Patients who received delpacibart braxlosiran also had reduced levels of KHDC1L and creatine kinase, biomarkers of muscle damage. The trial had no discontinuations and no serious or severe adverse effects were reported.
The company will present more details at the 32nd Annual FSHD Society International Research Congress, June 12-13 in Amsterdam.
FSHD is caused by abnormal expression of a protein called DUX4. Using similar concepts to an antibody-drug conjugate, Delpacibart braxlosiran uses an antibody to target a transferrin receptor that delivers an siRNA molecule that targets and destroys DUX4 mRNA. Delpacibart braxlosiran is the first therapy designed to treat this underlying cause of FSHD, according to Avidity.

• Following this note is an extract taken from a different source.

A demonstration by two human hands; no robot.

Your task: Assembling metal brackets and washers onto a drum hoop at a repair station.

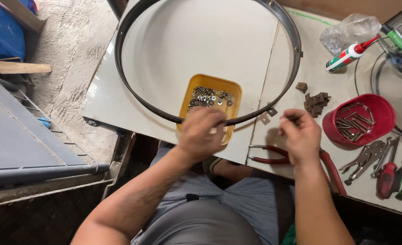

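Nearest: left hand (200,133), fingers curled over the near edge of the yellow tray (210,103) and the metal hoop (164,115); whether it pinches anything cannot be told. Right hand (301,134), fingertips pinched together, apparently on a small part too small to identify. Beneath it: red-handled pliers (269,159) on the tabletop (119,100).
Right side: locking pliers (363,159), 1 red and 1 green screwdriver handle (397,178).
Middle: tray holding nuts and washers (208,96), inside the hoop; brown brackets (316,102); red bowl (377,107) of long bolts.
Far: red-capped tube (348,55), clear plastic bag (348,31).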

A much-watched company in the muscular dystrophy space, Avidity’s pipeline also includes an exon-skipper, delpacibart zotadirsen, for Duchenne muscular dystrophy, which in August 2024 boosted dystrophin production by an “unprecedented” 25% in a Phase I/II trial. Also last year, the FDA granted breakthrough status to its myotonic dystrophy type I treatment, and in 2023 Bristol Myers Squibb bet up to $2.3 billion that Avidity’s antibody-oligonucleotide technology could be applied to five different cardiovascular targets.